Re: Cantor K.O.'d -- again!

From: Randy Poe (poespam-trap_at_yahoo.com)
Date: 01/12/05


Date: 12 Jan 2005 11:26:27 -0800


Mark Adkins wrote:

> Our little day-hike of infinity may thus be considered illustrative
> of the adage solvitur ambulando. (Despite Randy Poe's hysterical
> invective to the contrary, this does not properly translate as "proof
> by foot-stomping", even if it does entail a kind of forced march.)

"Hysterical"? Did you mean that in the sense of
hilariously funny, or in the sense that somehow my
making that accusation indicated panic on my part.

At any rate, I now have a Latin phrase for proof by
foot-stomping: Argumentum ad pedem supposionem.

> Our tour originates at the Origin. Here, the first symbol of the
> diagonal is laid. It is also, of course, the first (and only) symbol
> of the first list member. At this point, the diagonal and the first
> list member are identical.

Cut to the chase: Each number is mapped to a set of discrete
points ending on the diagonal, being squeezed tighter and
tighter down to the bottom of the square. So element
n is a distance 1/n from the bottom, and terminates on
the diagonal at a distance 1/n from the right.

Clearly along the diagonal there are an infinite
number of entries, one for every n=1,...,inf.

> Did we ever reach a stage of the list at which the list members
> became infinite? No, because by design each list member was
> indexed to a natural number, and every natural number is finite.
> Did the diagonal whose construction we were supervising, stage
> by stage, ever become infinite, then? No, because at *every* stage
> the diagonal mirrored the list at that point. No infinite list
member,
> no infinite diagonal.
>

The pedem supposionem occurs here.

> Because the diagonal intersects and mirrors the list at every stage,
> the only way the diagonal could be infinite would be for a list
member
> to be infinite,

That's a bald assertion, but unfortunately is not true.
The diagonal is infinite, every list member (at distance
1/n from the bottom) is finite.

> and for the two to meet at the lower-right corner of the
> unit square (1,-1), where we are now.

Clearly there's no list member "at" the bottom. Also
clearly there is no end to the process of going from
1/n to 1/(n+1).

> Of course, there is no "last" list member; and each member, being
> by design indexed to a natural number, must contain a finite number
> of symbols; therefore, a member with an "infinite" number of symbols
> is not possible; and a symbol consisting of a circle with an
"infinite"
> number of dots inside it is not a possible symbol for our list.

That's right. There's no last member, and there's no
infinite member.

> And,
> of course, the diameters of the circular symbols have been
> decreasing as the limit point at (1,-1) has been approached: at the
> point (1,-1) any such circle would have to have a diameter of zero,
> and a "circle of diameter zero" is also a contradiction in terms.

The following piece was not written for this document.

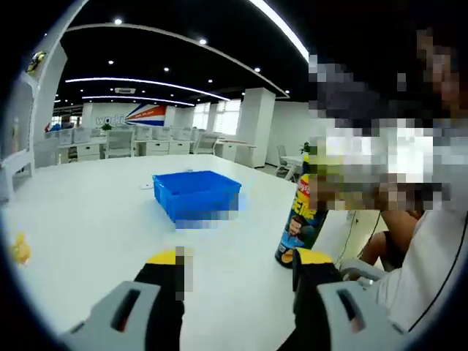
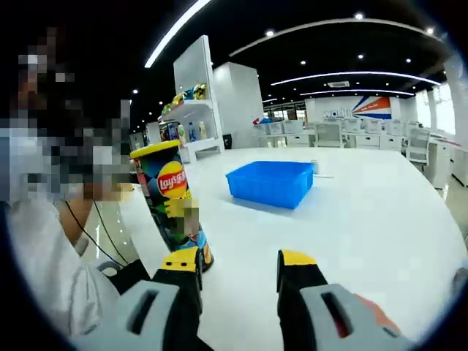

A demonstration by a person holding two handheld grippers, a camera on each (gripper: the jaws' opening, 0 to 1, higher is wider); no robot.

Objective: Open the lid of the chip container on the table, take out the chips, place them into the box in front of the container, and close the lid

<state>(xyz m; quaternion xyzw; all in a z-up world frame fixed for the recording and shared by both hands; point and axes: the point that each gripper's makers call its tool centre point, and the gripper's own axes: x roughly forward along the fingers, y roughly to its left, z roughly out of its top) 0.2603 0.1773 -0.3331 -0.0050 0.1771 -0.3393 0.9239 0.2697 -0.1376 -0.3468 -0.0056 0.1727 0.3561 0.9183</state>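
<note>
With both the left gripper and right gripper spread wide and empty, steady the upright Lay's chip canister low while prying its yellow lid (blue box waits beyond on the white surface).

chip container: "Lay's" logo | far wall sign: partly legible "work"

Bare table between chip can and blue box; nothing blocks.
</note>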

No it's not. It's perfectly consistent with the definition
of a circle as the set of points at radius r from a
center C. If r=0, the set is {C}, which is a perfectly
good set.

Again, pedem supposionem.

So what is it you're claiming is impossible?

> The solution, of course, is that L* does not exist, and therefore
> cannot be mapped into a unit square. It does not exist because
> its very postulation entails logical inconsistency. L* poses as an
> entity consisting of discrete parts which is simultaneously
> "limitless" and "completed": but there is no such entity because that
> is a contradiction in terms.

Perhaps you're imposing this new condition "completed"
on the list that none of us require.

> One cannot have "all" of something that is definitionally limitless.
In
> fact, the term "natural numbers" does not even specify a set of
> individual numbers,

Huh? Are you saying that integers aren't numbers, or
aren't "individual numbers"?

> but merely references a particular *concept* of
> number; a set of rules or template through which individual,
specific,
> actual entities can be created. There is no {N}.

Of course there is an N. I'm not sure what the notation
{N} is supposed to mean. We can easily test whether any
object is a member of N or not. That makes it a set
with clearly defined membership.

> There are an
> unlimited number of {n}, each of which is finite. N is merely a
general
> criterion for classification, much like "individuals named Smith".

The set would be all objects meeting that classification.

The set isn't the criterion.

> There is no "set of all Smiths" because there is no theoretical limit
> to the number of Smiths; one can keep constructing new Smiths
> as long as the original Smith, or his progeny, continue to procreate
> and pass the name Smith through their lineage.

And every one is a member of the set of Smiths. And
those not named Smith are not. What's wrong with that?
That you don't a priori know how big the set is?

> Similarly, new
> natural numbers can always be created and named,

Well, no. We can't create something new which doesn't
fit the Peano axioms and call it a "natural number".
Here we have an advantage over the Smiths in that time
is not involved and we have defined a priori every element
of the set N.

Just as your diagonal contains a point (1-1/n, 1-1/n)
for every natural number n. You can't "create and
name" any more... they're already there. Your line
is complete. It contains every single such point.